▸ **TASK INSTRUCTIONS**: Locate every line below that contains the word "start" and copy it.

▸ **EXERCISE DATA**:
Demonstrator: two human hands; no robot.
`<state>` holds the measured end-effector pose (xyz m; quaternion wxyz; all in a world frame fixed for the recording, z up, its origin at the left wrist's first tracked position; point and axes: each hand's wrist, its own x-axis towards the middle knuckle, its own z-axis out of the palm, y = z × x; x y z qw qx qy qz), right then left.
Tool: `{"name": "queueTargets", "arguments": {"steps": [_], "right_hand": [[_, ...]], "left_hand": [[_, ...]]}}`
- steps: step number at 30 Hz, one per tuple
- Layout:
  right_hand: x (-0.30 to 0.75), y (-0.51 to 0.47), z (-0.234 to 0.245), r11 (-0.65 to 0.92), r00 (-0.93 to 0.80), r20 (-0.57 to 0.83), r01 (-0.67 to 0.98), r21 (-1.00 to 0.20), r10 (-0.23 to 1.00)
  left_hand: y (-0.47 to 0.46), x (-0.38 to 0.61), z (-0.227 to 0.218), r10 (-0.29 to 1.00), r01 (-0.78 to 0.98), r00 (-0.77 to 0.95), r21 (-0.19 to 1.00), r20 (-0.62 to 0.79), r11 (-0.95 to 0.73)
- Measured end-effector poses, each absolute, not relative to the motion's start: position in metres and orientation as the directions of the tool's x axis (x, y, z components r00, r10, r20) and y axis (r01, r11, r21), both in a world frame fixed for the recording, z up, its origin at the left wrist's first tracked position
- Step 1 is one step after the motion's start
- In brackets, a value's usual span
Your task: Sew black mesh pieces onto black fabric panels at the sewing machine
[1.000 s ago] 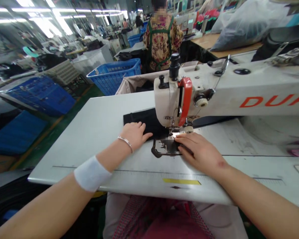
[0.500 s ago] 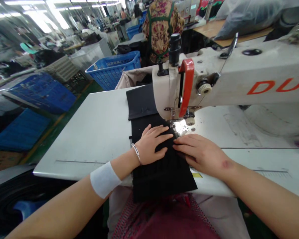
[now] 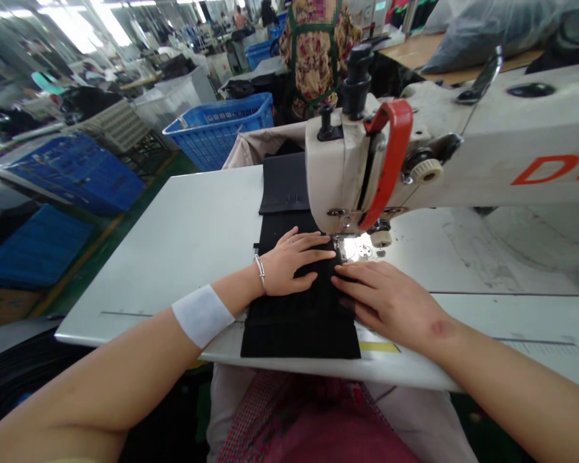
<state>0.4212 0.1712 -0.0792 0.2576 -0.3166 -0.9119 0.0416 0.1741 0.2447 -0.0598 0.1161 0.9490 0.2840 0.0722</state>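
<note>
Across the middle, a white table (image 3: 174, 238). On its right part, a sewing machine (image 3: 332, 167), arm reaching in from the right edge of view. Beyond, a co-worker (image 3: 313, 61) in a flowered top with green straps. Past the table's far edge, a blue basket (image 3: 222, 138) and, just right of it, a beige-lined bin (image 3: 253, 148).

Along the table, left of the needle and partly behind the machine's head, a dark cloth (image 3: 299, 334): grey at the far end, black elsewhere, near end close to the front edge. Impossible to tell whether one piece or several.

On the middle of the cloth, the left hand (image 3: 289, 263), palm down, wide open, fingers spread toward the needle, resting flat without gripping. At the cloth's right edge, the fingertips of the right hand (image 3: 386, 292), loosely open, fingers together and slightly bent, palm over the table.

Above the right hand, a red lever (image 3: 396, 154) on the machine. Around the left forearm, a white band (image 3: 202, 315). Just right of the cloth, a shiny plate (image 3: 359, 247). By the cloth's near right corner, a yellow strip (image 3: 379, 346). On the left wrist, a bangle (image 3: 260, 273).
</note>
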Motion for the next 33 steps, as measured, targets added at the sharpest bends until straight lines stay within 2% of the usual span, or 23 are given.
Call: {"name": "queueTargets", "arguments": {"steps": [4,6,10,12,15,18,22,24,28,33], "right_hand": [[0.421,0.172,-0.08,0.789,-0.666,0.433,0.568,-0.233,0.607],[0.423,0.173,-0.082,0.785,-0.663,0.43,0.571,-0.24,0.613],[0.426,0.173,-0.082,0.806,-0.675,0.446,0.532,-0.258,0.588],[0.428,0.172,-0.081,0.839,-0.706,0.454,0.476,-0.263,0.543],[0.428,0.171,-0.078,0.871,-0.735,0.469,0.399,-0.286,0.49],[0.426,0.17,-0.076,0.844,-0.714,0.457,0.397,-0.36,0.53],[0.425,0.171,-0.074,0.817,-0.694,0.444,0.408,-0.408,0.567],[0.426,0.17,-0.074,0.825,-0.698,0.451,0.402,-0.398,0.557],[0.432,0.154,-0.07,0.821,-0.701,0.431,0.453,-0.347,0.568],[0.439,0.116,-0.073,0.756,-0.63,0.418,0.543,-0.366,0.655]], "left_hand": [[0.238,0.173,-0.051,0.565,0.545,0.825,0.224,0.031,-0.808],[0.216,0.176,-0.043,0.616,0.592,0.785,0.207,0.073,-0.779],[0.158,0.189,-0.039,0.689,0.609,0.669,0.327,0.277,-0.723],[0.14,0.195,-0.044,0.725,0.614,0.614,0.388,0.311,-0.687],[0.133,0.201,-0.054,0.76,0.644,0.565,0.403,0.323,-0.65],[0.136,0.202,-0.059,0.746,0.67,0.569,0.331,0.345,-0.664],[0.134,0.201,-0.06,0.66,0.679,0.65,0.102,0.376,-0.727],[0.132,0.199,-0.062,0.6,0.637,0.703,0.038,0.383,-0.77],[0.133,0.195,-0.065,0.503,0.526,0.776,0.049,0.381,-0.849],[0.136,0.193,-0.065,0.51,0.507,0.798,0.098,0.322,-0.856]]}}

▸ **TASK SOLUTION**:
- Measured end-effector poses, each absolute, not relative to the motion's start: position in metres and orientation as the directions of the tool's x axis (x, y, z components r00, r10, r20) and y axis (r01, r11, r21), both in a world frame fixed for the recording, z up, its origin at the left wrist's first tracked position
- Step 1 is one step after the motion's start

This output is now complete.